**Problem details**
Would you print out all of the data exactly and keep the pictures out of it?

Data to use section start

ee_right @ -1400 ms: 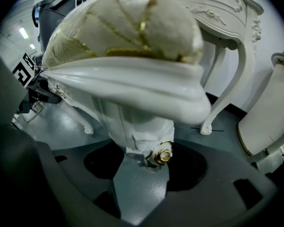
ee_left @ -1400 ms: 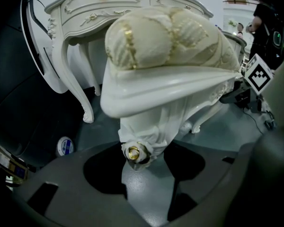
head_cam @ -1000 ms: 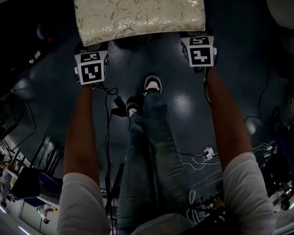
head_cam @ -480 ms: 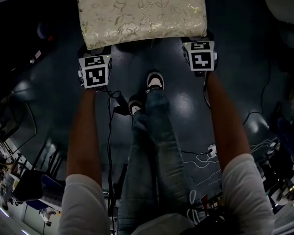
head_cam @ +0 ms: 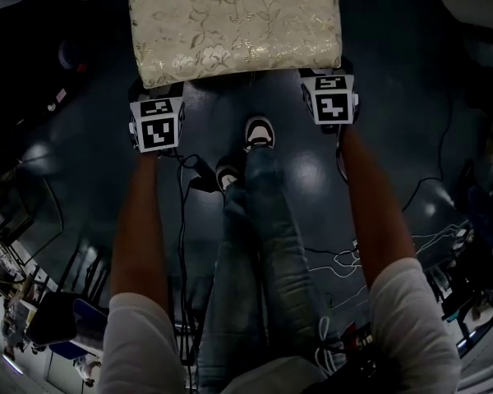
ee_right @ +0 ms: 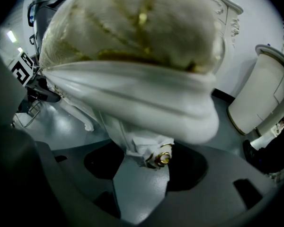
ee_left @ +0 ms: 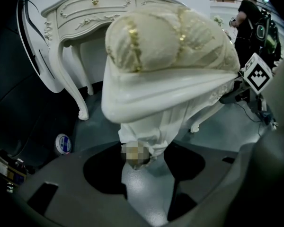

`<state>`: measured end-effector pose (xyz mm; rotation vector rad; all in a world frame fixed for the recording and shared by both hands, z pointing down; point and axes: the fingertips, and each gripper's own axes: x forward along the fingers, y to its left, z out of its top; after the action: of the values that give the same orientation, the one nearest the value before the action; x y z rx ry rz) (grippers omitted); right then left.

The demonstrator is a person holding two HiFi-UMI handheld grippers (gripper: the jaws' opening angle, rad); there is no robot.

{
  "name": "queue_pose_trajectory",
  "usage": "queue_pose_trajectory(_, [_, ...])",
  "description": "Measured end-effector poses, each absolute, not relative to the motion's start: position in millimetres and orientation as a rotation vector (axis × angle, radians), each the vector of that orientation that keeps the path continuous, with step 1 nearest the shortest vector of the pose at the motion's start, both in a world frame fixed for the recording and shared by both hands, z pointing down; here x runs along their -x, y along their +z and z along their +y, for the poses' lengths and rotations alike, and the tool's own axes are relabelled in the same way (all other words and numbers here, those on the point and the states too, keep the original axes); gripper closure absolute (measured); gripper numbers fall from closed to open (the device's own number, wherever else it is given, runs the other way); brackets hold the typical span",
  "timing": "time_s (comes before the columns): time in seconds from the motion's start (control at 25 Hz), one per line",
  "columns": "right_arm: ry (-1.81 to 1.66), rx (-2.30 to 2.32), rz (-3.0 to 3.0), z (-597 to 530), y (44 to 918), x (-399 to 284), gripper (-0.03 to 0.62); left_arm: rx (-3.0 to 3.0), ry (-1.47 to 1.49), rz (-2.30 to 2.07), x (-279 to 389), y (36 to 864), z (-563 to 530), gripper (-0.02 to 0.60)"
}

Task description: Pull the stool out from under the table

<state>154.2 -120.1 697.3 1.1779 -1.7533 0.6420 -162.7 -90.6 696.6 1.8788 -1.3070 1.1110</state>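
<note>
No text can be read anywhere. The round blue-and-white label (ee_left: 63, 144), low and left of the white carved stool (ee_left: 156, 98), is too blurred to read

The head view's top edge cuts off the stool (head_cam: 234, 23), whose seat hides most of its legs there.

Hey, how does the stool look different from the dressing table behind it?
The stool has a padded cream seat with a gold leaf pattern, while the table shows hard white carved drawer fronts with small gold knobs. In the left gripper view the stool is close up and fills much of the picture, while the table stands behind it, further off. Both are white with curved, carved legs.
</note>
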Motion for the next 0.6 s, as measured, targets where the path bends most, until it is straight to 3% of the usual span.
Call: queue_pose_trajectory(0.6, [0.654, -1.147, -1.736, -121.5, 697.9, -156.2, 0.329, -1.840, 1.106, -1.302, 160.9, 703.0, -83.9, 0.319])
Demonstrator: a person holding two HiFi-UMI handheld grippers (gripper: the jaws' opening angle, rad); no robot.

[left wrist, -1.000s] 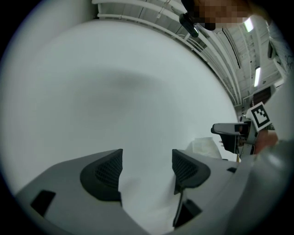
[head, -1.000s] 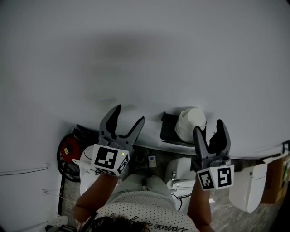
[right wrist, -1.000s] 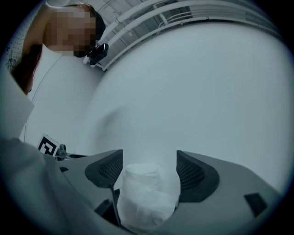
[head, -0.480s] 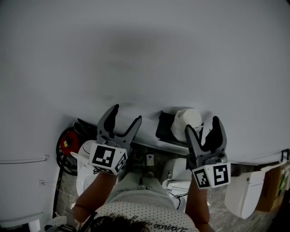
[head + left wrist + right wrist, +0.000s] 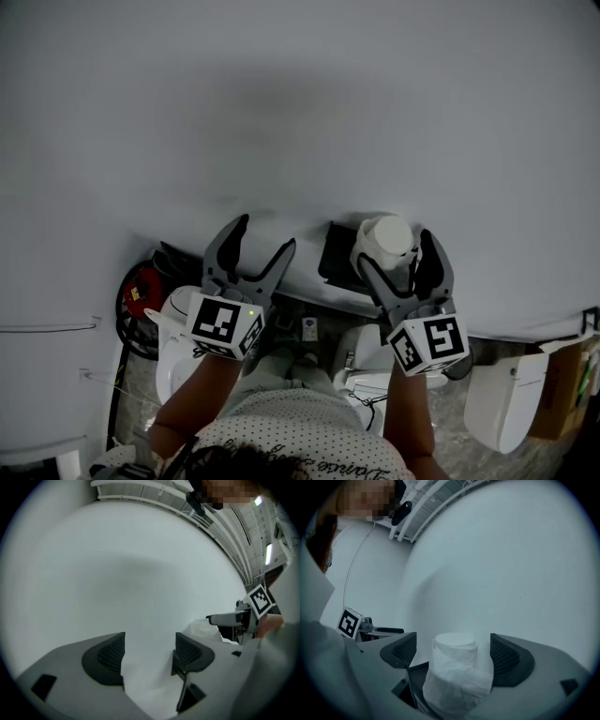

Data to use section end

**Response below**
ee_right @ -1400 ms: 
ee_left @ -1400 ms: 
head_cam @ -1000 ms: 
head_cam @ -480 ms: 
head_cam @ +0 ms: 
ee_right @ +0 ms: 
ee_left @ +0 ms: 

`<state>`: measured end-effector pose (xyz mm; rotation vector rad; all in a world frame fixed for the recording and shared by both hands, z pointing down; point and axes: the fingertips, and each gripper's own axes: x forward along the fingers, y to its left, z out of its top; after the action: of the values that give the same orientation, the one nearest the value before the action; x y z rx ry rz) (grippers omitted); right then left.

The demonstrator is a person holding two HiFi-UMI handheld grippers (gripper: the jaws' opening angle, rad); there is no robot.

{
  "name": "queue_pose_trajectory",
  "usage": "queue_pose_trajectory(_, [_, ...])",
  "description": "Measured end-effector poses, each absolute, not relative to the motion's start: position in millimetres and orientation as a rotation vector (axis × angle, radians), each the vector of that orientation that keeps the path continuous, with step 1 nearest the shortest vector of the pose at the motion's start, both in a world frame fixed for the recording and shared by both hands, z pointing down; here x runs along their -x, y along their +z and z along their +y, for the poses' lengths and rotations alike, and the tool's own axes are relabelled in the same way (all other words and numbers here, those on the point and the states too, keep the original axes); gripper closure absolute (measured); gripper numbers fall from closed to open (the device's own number, wherever else it is given, runs the other way); brackets hold the typical span",
  "timing": "time_s (comes before the columns): time in seconds from the motion's start (control at 25 Hz), one per line",
  "columns": "right_arm: ry (-1.81 to 1.66), rx (-2.30 to 2.32), rz (-3.0 to 3.0), z (-597 to 530), y (44 to 918), x (-399 to 284), gripper (-0.03 to 0.62); left_arm: rx (-3.0 to 3.0), ry (-1.47 to 1.49), rz (-2.30 to 2.07), x (-279 to 389), y (36 to 864), z (-563 to 530), gripper (-0.02 to 0.60)"
}

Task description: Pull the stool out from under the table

<state>154.2 -120.1 697.3 1.1779 -1.7533 0.6420 -162.7 -90.6 696.6 1.8788 -1.3070 1.1110</state>
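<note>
No text can be read anywhere. The round blue-and-white label (ee_left: 63, 144), low and left of the white carved stool (ee_left: 156, 98), is too blurred to read

The head view's top edge cuts off the stool (head_cam: 234, 23), whose seat hides most of its legs there.

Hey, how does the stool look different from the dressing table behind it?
The stool has a padded cream seat with a gold leaf pattern, while the table shows hard white carved drawer fronts with small gold knobs. In the left gripper view the stool is close up and fills much of the picture, while the table stands behind it, further off. Both are white with curved, carved legs.
</note>
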Motion for the next 0.6 s, as measured, targets where the path bends most, until it is straight to 3% of the usual span.
Call: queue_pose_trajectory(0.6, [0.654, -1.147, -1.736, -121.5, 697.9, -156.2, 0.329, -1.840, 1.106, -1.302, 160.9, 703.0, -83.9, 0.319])
Demonstrator: a person holding two HiFi-UMI handheld grippers (gripper: the jaws' opening angle, rad); no robot.

[left wrist, -1.000s] 
[head, -1.000s] 
[right wrist, -1.000s] 
[head, -0.480s] 
[head + left wrist + right wrist, +0.000s] 

Nothing remains to be added to the output.